Decoupling makes adapting to evolution much easier. As long as both continue to offer LSP integrations it allows engineers to pick and chose what's best.

d0mine|6 months ago

The whole premise of uv that you don't need to know that you can install specific python version using eg pyenv (`uv python install` or `uv run` may do it implicitly), you don't need to know about `python -m venv`/virtualenv (`uv venv`), or how to create lock files pip-tools / pipenv / poetry / etc(`uv lock`), or pipx (`uv tool install`) or `pip install`/ `pipenv install`/`poetry add` / many others (`uv add`), or how to build artifacts setuptools / hatchling / poetry way / etc (`uv build`). Other commands such as `uv sync` didn't break new ground too.
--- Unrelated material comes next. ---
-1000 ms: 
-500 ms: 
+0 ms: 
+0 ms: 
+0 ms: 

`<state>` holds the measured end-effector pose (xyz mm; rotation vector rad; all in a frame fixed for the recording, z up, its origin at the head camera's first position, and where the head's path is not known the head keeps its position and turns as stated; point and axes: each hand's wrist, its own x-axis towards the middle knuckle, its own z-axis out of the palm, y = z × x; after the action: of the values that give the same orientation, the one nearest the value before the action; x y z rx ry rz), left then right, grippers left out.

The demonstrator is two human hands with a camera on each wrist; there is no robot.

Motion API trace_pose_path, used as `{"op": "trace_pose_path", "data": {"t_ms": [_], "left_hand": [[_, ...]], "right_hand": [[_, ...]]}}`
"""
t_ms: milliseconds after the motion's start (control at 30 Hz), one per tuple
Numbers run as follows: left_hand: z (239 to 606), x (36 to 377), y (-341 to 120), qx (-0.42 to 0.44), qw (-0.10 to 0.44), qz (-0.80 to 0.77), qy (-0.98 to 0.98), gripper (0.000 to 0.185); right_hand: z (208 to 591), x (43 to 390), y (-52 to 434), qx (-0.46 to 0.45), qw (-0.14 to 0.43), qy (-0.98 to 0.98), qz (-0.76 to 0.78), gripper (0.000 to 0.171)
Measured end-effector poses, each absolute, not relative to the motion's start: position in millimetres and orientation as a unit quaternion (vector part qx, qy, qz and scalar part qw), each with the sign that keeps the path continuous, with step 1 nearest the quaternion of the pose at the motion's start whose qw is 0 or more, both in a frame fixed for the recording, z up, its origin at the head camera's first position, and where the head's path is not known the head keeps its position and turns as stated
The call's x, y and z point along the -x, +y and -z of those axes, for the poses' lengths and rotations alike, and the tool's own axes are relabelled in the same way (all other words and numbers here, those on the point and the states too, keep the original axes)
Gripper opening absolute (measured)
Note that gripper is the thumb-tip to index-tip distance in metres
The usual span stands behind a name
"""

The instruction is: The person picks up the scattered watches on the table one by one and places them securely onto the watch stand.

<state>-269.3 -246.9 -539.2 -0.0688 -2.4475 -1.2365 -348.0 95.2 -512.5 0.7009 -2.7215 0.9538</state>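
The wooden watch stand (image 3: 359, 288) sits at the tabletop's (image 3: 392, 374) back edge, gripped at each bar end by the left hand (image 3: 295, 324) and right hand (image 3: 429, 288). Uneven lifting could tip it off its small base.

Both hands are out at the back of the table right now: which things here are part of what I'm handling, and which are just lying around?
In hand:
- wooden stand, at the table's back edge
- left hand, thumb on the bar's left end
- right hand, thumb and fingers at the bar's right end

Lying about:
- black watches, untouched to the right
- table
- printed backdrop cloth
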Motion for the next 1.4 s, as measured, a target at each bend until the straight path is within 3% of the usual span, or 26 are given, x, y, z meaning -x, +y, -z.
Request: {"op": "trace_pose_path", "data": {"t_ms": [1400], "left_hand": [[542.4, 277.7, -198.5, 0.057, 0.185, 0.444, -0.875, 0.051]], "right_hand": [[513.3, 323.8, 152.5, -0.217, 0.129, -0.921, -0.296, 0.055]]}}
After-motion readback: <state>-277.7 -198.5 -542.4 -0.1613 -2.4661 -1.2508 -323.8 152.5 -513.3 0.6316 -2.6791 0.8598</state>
`uv format` is similar (you don't need to know about `ruff format` / black / yapf ).

zahlman|6 months ago

This is the direction I expected things to go, and not something I'm especially fond of. I'll stick with UNIX-philosophy tools, thanks.

zem|6 months ago

this is very much in line with the unix philosophy - it delegates formatting to ruff and simply provides a unified front end that calls out to the right specialized tool. think of it as a makefile.

gchamonlive|6 months ago

There is wisdom in knowing when -- and how -- to break standards. Don't know if this is the case, but I think it is. If introducing fmt powers to UV meant it had to consider tradeoffs elsewhere where it might hurt its quality somehow then maybe, but in this case UV is more like an umbrella, unifying the interface for pip, venv, builds... And now fmt. All keeping each separate domain isolated without details leaking to one another.

Kinrany|6 months ago

The spirit of the unix philosophy is not implementing MxN use cases separately. Running the same program as a separate binary or as a subcommand has nothing to do with it

cedws|6 months ago

I mean, Go was designed by one of the authors of UNIX, and that has very much batteries-included tooling.

darkamaul|6 months ago

And I would think the next logical step here is to have a `uv lint` option here that runs ˋty` under the hood ?

I would love to see a world where there is a single or a set of standard commands that would prepare your python project (format, lint, test, publish). Maybe that’s the vision here?